WORK ITEM — Transcribe the lines below exactly. No image belongs in the transcription.

SOURCE DATA —
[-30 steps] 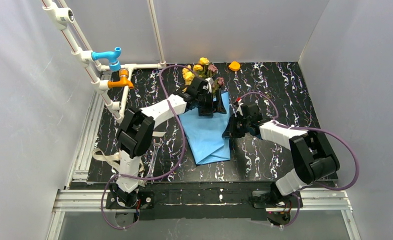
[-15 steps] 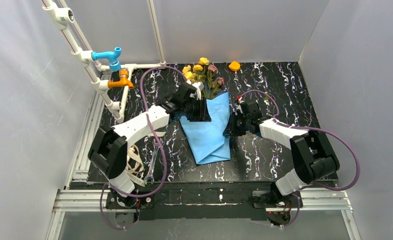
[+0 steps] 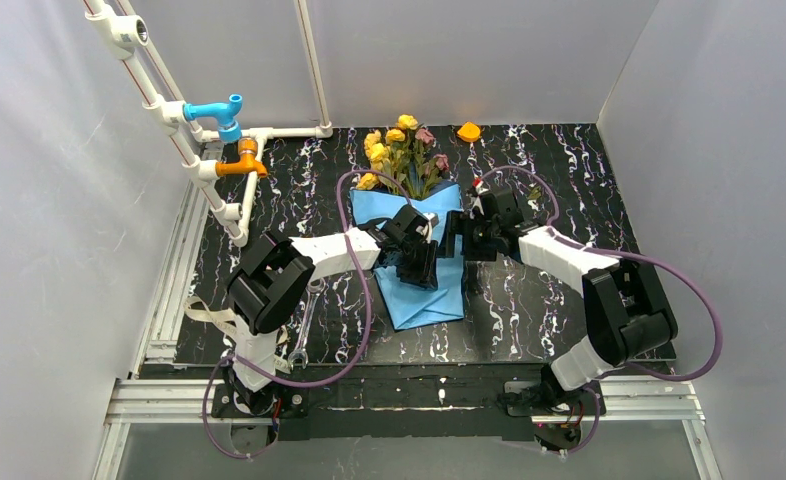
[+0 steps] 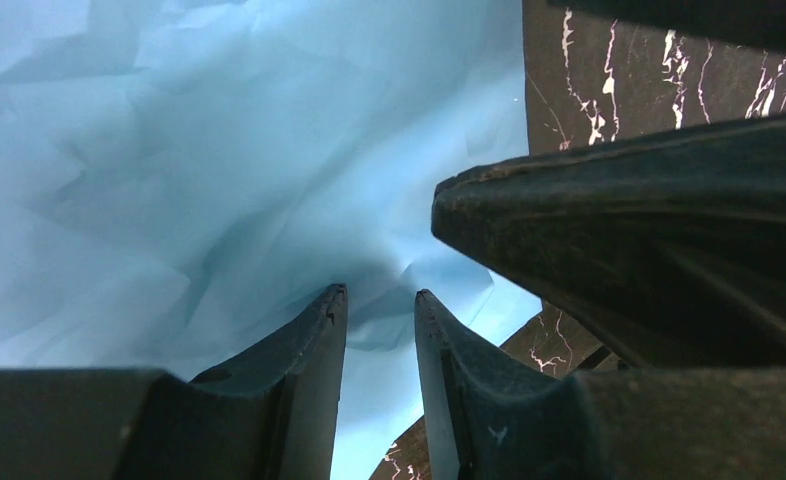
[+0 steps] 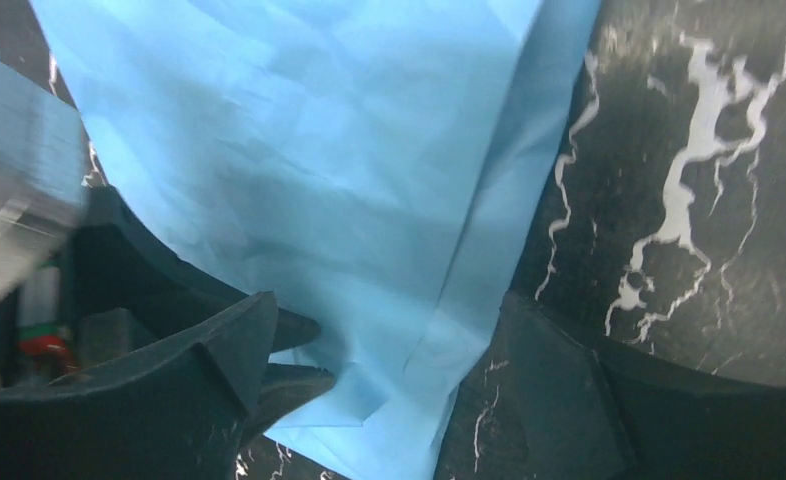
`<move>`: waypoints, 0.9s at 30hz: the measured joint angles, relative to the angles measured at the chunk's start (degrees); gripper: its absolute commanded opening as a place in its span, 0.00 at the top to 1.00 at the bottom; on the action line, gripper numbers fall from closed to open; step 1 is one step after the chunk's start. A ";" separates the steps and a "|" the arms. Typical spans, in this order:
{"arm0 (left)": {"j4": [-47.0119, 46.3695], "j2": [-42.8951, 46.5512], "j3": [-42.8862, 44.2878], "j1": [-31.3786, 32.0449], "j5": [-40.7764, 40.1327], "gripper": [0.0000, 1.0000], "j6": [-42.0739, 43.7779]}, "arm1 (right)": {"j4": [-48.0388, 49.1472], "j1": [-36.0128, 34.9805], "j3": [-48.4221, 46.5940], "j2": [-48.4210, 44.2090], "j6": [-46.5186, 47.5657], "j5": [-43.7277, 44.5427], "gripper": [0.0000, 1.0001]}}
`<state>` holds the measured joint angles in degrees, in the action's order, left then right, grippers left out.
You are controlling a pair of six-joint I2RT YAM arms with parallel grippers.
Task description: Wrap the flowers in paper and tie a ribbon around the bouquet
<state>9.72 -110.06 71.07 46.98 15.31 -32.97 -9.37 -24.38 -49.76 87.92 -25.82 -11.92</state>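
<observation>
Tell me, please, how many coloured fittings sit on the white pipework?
2: the blue fitting at back left, the orange fitting just in front of it.

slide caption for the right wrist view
right gripper open astride the folded edge of the paper on the black marbled table

The table (image 3: 569,180) has a black, marble-patterned top with white veining. A creased sheet of light blue paper (image 3: 424,300) lies at its centre, folded so that it narrows toward the near edge. The dried roses (image 3: 404,150) lie with their stems on the paper's far end and their heads on the bare top beyond it. A small orange object (image 3: 468,131) sits by the far edge. A metal wrench (image 3: 304,320) lies near the left front, with the beige ribbon (image 3: 204,315) looped just left of it.
</observation>
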 measured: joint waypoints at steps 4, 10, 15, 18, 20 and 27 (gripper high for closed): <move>-0.74 -0.37 -0.13 0.00 0.26 0.71 0.00 | -0.94 0.85 -4.15 1.51 1.07 -0.09 0.02; -0.94 -0.39 -0.13 0.00 0.37 0.72 0.26 | -0.85 4.24 -8.52 5.49 2.45 -0.59 0.07; -1.05 -0.66 -0.13 0.00 0.50 0.73 0.42 | 0.92 7.54 -8.94 11.21 2.51 -4.66 0.10; -1.20 -1.22 -0.13 0.00 0.61 0.74 0.44 | 2.47 8.41 -9.68 13.66 2.32 -7.61 0.11; -1.18 -1.27 -0.13 0.00 0.68 0.74 0.46 | 3.65 8.37 -10.51 14.78 2.23 -8.90 0.18; -0.92 -1.27 -0.09 0.00 0.92 0.75 0.90 | 7.28 8.92 -11.65 18.40 1.66 -12.87 0.42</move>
<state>8.80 -111.33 70.98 46.98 16.23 -32.08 -2.09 -15.46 -61.41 106.32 -24.16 -24.80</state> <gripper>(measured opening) 0.253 0.638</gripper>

OUTPUT OF THE TASK —
[-30 steps] 
[-15 steps] 
[+0 steps] 
[+0 steps] 
[+0 steps] 
`<move>`: waypoints, 0.9s at 30hz: the measured joint angles, relative to the angles measured at the chunk's start (degrees); gripper: its absolute commanded opening as a place in its span, 0.00 at the top to 1.00 at the bottom; on the action line, gripper numbers fall from closed to open; step 1 is one step after the chunk's start. A ";" separates the steps and a "|" the arms. Typical spans, in this order:
{"arm0 (left)": {"j4": [-47.0119, 46.3695], "j2": [-42.8951, 46.5512], "j3": [-42.8862, 44.2878], "j1": [-31.3786, 32.0449], "j5": [-40.7764, 40.1327], "gripper": [0.0000, 1.0000], "j6": [-42.0739, 43.7779]}, "arm1 (right)": {"j4": [-48.0388, 49.1472], "j1": [-36.0128, 34.9805], "j3": [-48.4221, 46.5940], "j2": [-48.4210, 44.2090], "j6": [-46.5186, 47.5657], "j5": [-43.7277, 44.5427], "gripper": [0.0000, 1.0001]}}
`<state>` holds the measured joint angles in degrees, in the action's order, left then right, grippers left out.
You are controlling a pair of six-joint I2RT YAM arms with parallel grippers.
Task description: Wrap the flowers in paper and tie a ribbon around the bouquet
<state>9.72 -110.06 71.07 46.98 15.31 -32.97 -9.37 -24.38 -49.76 87.92 -25.82 -11.92</state>
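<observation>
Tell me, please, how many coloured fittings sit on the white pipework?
2: the blue fitting at back left, the orange fitting just in front of it.

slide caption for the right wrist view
right gripper open astride the folded edge of the paper on the black marbled table

The table (image 3: 569,180) has a black, marble-patterned top with white veining. A creased sheet of light blue paper (image 3: 424,300) lies at its centre, folded so that it narrows toward the near edge. The dried roses (image 3: 404,150) lie with their stems on the paper's far end and their heads on the bare top beyond it. A small orange object (image 3: 468,131) sits by the far edge. A metal wrench (image 3: 304,320) lies near the left front, with the beige ribbon (image 3: 204,315) looped just left of it.
</observation>
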 measured: joint waypoints at steps 4, 10, 15, 18, 20 and 27 (gripper high for closed): <move>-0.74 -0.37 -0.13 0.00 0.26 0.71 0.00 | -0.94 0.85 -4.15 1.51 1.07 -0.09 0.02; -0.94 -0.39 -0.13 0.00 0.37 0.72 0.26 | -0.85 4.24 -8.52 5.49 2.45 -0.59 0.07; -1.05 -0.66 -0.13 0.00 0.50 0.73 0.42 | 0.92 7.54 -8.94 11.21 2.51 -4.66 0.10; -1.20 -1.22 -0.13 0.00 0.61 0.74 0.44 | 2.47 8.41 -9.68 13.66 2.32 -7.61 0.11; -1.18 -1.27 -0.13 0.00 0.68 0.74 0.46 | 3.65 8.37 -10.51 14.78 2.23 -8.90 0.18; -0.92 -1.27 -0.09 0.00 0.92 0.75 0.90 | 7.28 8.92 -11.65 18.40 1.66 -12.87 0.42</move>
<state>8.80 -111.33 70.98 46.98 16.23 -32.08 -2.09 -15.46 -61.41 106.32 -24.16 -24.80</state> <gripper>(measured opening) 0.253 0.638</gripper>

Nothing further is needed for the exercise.